The new skipper had apparently galvanized a team of veterans. The starting pitch was borderline ridiculous: every day someone was throwing a five hit. Even the offense, so often a question mark, had been constant, beating clutch shots throughout the early weeks of the baseball season.

Yeah. The 2022 Mets have been quite a spectacle so far.

But we’re not talking about the 2022 Mets. We’re going in the 1950s machine, all the way back to 1972. On Saturday, May 20, Jon Matlack threw a five-hit gem for the Phillies at Veterans Stadium in Game 1 of the Phillies. ‘a doubleheader, the Mets won the game 3-1, and improved to 23-7 after the first 30 games of the Yogi Berra era.

For good measure, Jerry Koosman won the nightcap and Tom Seaver finished the sweep by beating Steve Carlton the next day. They were 25-7, meaning the 1972 team set franchise records for the highest winning mark after 30, 31, and 32 games. They were six full games behind the Pirates and apparently on their way to a 1969 recall.

They finished 83-73, 13½ games behind.

“I thought we had a team that could go all the way,” Yogi said after the season finale, a 3-1 win over the Expos on Oct. 4. “But then we went from charmed to snakebite.”

In many ways, this was the first year the Mets really felt the pangs of a promising season that fell apart. The first seven years, of course, were endless losers. Then came the majesty of 1969, and the afterglow shone bright enough that even back-to-back 83-79 seasons in 1970 and 1971 were tolerable.

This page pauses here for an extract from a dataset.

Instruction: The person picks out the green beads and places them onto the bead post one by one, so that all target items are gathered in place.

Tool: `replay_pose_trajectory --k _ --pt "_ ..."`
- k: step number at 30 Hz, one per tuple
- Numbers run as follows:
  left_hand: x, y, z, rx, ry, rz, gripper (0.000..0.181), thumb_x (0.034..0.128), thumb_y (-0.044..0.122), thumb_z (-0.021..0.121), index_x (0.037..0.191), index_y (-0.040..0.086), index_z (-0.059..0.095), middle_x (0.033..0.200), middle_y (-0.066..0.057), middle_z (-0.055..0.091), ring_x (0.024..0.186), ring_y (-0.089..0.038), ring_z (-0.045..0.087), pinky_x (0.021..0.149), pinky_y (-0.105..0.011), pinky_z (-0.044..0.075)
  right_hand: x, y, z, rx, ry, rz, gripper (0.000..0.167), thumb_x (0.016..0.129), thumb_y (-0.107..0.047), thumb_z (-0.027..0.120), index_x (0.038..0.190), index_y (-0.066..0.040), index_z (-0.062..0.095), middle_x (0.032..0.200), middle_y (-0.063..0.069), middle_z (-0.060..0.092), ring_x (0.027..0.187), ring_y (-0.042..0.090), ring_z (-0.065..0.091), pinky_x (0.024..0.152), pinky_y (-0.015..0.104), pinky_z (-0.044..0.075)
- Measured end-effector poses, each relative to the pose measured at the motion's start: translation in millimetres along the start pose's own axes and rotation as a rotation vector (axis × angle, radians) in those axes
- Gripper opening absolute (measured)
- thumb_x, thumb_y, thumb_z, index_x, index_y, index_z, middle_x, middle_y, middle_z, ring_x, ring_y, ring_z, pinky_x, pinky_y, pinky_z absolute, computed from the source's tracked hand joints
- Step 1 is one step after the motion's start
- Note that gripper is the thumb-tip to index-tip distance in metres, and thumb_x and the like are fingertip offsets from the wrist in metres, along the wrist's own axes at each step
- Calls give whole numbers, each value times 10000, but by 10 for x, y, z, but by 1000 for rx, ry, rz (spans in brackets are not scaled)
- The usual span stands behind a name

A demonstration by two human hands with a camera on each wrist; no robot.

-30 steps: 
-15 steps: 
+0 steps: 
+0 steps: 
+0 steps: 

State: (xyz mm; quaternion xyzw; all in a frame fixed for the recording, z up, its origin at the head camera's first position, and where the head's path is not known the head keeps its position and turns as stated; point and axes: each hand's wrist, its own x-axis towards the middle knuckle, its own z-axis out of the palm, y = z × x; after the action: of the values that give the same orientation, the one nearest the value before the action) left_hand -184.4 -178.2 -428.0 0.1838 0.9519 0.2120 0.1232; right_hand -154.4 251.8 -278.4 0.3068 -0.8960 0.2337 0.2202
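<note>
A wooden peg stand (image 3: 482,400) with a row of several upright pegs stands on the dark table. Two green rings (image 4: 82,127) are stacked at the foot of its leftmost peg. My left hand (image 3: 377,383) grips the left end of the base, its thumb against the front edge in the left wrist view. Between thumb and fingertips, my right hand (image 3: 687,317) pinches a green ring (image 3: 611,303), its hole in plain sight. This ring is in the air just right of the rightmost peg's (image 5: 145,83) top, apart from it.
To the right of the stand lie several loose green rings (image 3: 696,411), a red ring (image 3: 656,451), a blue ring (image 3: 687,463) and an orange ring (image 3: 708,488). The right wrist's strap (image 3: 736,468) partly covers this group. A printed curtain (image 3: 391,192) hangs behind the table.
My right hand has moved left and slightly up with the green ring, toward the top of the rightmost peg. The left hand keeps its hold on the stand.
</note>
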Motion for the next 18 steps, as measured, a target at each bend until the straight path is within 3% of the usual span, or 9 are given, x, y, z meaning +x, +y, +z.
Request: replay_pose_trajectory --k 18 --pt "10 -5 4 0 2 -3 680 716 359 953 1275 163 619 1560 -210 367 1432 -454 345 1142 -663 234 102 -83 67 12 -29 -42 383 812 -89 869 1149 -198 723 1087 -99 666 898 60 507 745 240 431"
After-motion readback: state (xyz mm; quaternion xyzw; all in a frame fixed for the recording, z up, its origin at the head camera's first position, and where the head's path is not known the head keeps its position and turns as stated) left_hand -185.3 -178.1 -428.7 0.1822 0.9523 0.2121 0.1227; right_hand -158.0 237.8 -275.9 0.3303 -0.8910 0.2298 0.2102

New York Mets designated hitter Pete Alonso #20 celebrates his solo home run
Pete Alonso and the Mets are rolling to start this season – and fans can enjoy the ride.
robert sabo

But ’72? It was a season that started with baseball’s first-ever work stoppage that shortened the season by six to eight games for different teams. Gil Hodges had died on Easter Sunday. Early in spring training, Hodges was hitting ground balls to Jim Fregosi who ended up breaking his thumb. Fregosi was not only bothered by this. His year was a stark contrast to the man he was traded for — Nolan Ryan went 19-16 with a 2.28 ERA and 329 strikeouts for the fifth-place Angels.

And the injuries started piling up, none more damaging than Rusty Staub being hit on the wrist by future teammate George Stone on June 3. career at .313/.399/.491.

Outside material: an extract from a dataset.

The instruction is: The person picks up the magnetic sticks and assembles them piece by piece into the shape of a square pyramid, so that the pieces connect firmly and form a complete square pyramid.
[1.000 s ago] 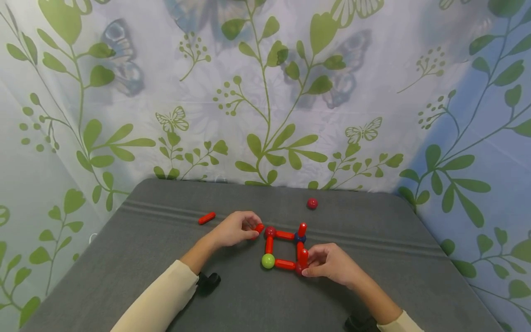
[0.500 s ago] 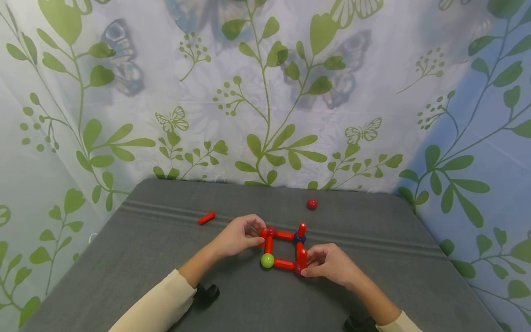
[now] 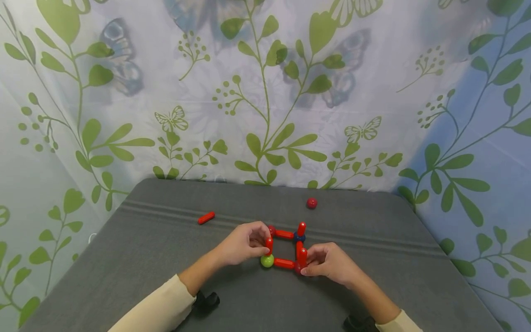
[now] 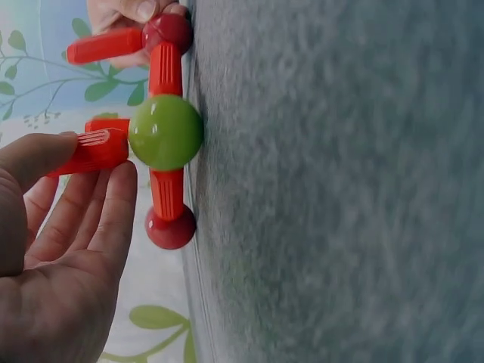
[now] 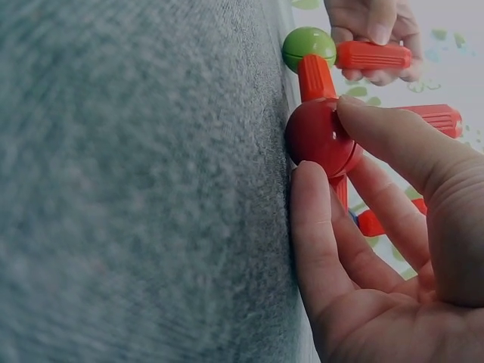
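A square of red rods and balls lies on the table, with a green ball (image 3: 267, 261) at its near left corner. My left hand (image 3: 246, 243) pinches a red rod (image 4: 100, 151) upright over that ball; in the left wrist view the rod's end meets the ball or nearly so. At the near right corner, my right hand (image 3: 332, 264) grips a red ball (image 5: 321, 138) between thumb and fingers. Upright rods stand on this ball and on the dark blue ball (image 3: 299, 238) behind it. The far left red ball (image 3: 271, 229) is partly hidden by my left hand.
A loose red rod (image 3: 206, 217) lies to the left on the grey table (image 3: 166, 258). Behind the square, towards the back edge, sits a loose red ball (image 3: 312, 203). A leaf-patterned curtain (image 3: 265, 92) hangs beyond the table.
My left hand has carried its red rod right and towards me, from beside the far left ball to above the green ball, turning it upright. My right hand has stayed at its ball.
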`<act>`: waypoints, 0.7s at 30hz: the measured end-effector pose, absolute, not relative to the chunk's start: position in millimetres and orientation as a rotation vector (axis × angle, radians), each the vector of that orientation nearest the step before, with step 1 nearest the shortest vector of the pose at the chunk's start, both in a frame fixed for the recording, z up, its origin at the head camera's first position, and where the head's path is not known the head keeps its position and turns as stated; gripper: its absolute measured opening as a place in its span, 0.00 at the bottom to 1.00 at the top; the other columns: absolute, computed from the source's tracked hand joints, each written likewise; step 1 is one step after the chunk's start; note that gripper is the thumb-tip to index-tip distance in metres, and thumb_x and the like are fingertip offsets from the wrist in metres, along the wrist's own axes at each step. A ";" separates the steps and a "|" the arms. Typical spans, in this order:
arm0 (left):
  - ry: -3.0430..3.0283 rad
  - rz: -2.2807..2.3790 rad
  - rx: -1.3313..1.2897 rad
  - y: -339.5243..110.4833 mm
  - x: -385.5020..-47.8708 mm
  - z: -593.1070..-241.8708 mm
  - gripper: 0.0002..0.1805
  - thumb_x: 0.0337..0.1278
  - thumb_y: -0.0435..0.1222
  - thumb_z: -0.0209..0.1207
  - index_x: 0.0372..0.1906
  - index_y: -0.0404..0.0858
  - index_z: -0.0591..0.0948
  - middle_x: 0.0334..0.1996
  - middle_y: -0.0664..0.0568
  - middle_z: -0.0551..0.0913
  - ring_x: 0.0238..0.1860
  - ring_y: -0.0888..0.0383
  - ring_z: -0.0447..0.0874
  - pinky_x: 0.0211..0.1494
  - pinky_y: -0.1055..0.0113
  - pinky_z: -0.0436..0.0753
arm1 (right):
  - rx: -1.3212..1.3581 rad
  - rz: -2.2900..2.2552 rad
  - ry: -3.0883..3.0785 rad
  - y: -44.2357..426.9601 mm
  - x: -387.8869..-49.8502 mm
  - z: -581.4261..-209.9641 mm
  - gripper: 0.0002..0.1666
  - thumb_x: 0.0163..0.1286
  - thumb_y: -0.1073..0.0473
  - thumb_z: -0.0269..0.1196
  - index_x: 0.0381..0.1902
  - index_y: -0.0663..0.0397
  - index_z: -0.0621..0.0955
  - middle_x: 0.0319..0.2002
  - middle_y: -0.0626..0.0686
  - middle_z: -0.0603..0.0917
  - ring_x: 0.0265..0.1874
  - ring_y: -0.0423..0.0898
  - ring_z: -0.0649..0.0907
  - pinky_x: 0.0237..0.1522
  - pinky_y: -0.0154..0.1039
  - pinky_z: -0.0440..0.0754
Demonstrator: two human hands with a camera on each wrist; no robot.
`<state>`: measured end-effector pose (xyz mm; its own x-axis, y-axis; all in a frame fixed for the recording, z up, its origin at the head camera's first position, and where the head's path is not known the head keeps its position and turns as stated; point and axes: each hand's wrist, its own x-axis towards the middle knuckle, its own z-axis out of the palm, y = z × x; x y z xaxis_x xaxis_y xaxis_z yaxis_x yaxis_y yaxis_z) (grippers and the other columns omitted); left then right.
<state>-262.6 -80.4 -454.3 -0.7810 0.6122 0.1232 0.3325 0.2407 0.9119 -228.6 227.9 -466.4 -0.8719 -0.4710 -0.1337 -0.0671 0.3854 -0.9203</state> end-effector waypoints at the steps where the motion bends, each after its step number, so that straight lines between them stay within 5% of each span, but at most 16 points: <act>1: 2.262 1.547 0.885 -79.7 -261.6 -454.3 0.12 0.61 0.28 0.68 0.46 0.41 0.79 0.41 0.50 0.85 0.43 0.59 0.86 0.51 0.69 0.86 | -0.471 -1.486 2.275 227.9 -228.6 -466.5 0.15 0.59 0.61 0.77 0.41 0.64 0.86 0.38 0.62 0.90 0.32 0.43 0.87 0.34 0.36 0.86; 21: 2.261 1.501 0.903 -79.9 -257.4 -451.2 0.13 0.60 0.30 0.69 0.46 0.43 0.79 0.42 0.54 0.85 0.44 0.60 0.85 0.51 0.71 0.86 | -0.442 -1.478 2.304 225.6 -227.7 -464.5 0.17 0.58 0.59 0.78 0.40 0.63 0.85 0.35 0.58 0.90 0.30 0.44 0.87 0.33 0.36 0.85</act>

Yes. Early-season Mets fan angst was born there. So it’s understandable that most Mets fans have been trying to keep the balance when this year’s club has broken out of the gates so quickly (the Mets, 20-10 going into Tuesday’s game at Washington with a lead of six games in the NL East, twice as big as anyone else in baseball already).

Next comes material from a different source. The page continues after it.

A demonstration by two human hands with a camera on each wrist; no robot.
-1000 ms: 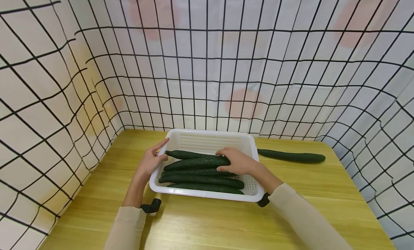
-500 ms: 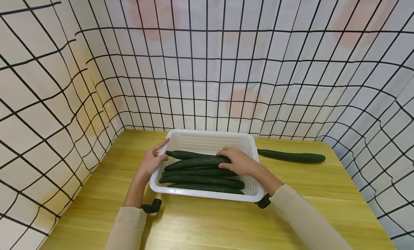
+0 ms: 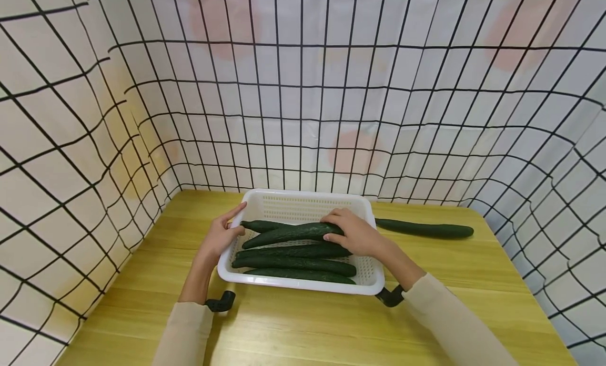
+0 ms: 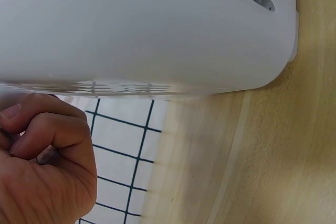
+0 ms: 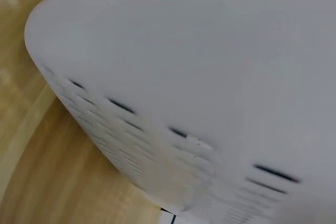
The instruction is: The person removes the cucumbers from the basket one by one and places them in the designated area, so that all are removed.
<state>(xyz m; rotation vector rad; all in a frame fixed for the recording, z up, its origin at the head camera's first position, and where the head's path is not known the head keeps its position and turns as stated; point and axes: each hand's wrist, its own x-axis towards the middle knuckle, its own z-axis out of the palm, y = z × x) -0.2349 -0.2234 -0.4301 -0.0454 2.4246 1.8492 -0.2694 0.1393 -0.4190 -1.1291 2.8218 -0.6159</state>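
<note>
Inside the white, perforated plastic basket (image 3: 298,286), a long dark-green cucumber (image 3: 291,234) extends leftward, its long axis slanting slightly nearward, from the right hand (image 3: 355,233), which grips its right end; another cucumber (image 3: 262,226) lies behind, three more cucumbers (image 3: 293,263) in front; the left hand (image 3: 219,237) holds the basket's left rim

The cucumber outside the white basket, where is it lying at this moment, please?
In the head view, the lone cucumber lies on the wooden table, to the right of the white basket, near the table's back edge.
</note>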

Now, sometimes quick starts can be warning signs. The 1986 and 1988 teams were both 22-8 after 30 games, the 2006 Mets 21-9, the 2015 team 19-11. Everything saw better days in October.

Sometimes they can be fool’s gold. The 1972 team speaks loud and clear about it. But no Mets team has proven that more eloquently than the 2018 Mets who started 11-1 but had already begun to come back down to earth after 30 games (17-13).

And sometimes good teams are laggards. Your defending champion Atlanta Braves will serve as a reminder throughout the season as each day they hold the title of world champions. And it’s best to remember that, as incredible – or amazing – as the 1969 Mets were at the end of the season, they started out freezing cold – 3-7 after 10 games, 9-11 after 20 , 14-16 after 30.

So yes: Mets fans will continue to enjoy early-season prosperity for as long as it lasts, and maybe it really will for a while. It’s happened here before.

“Take care of your business every day,” Francisco Lindor said in Philadelphia last week. “Keep building on what we are doing. So everything will be fine.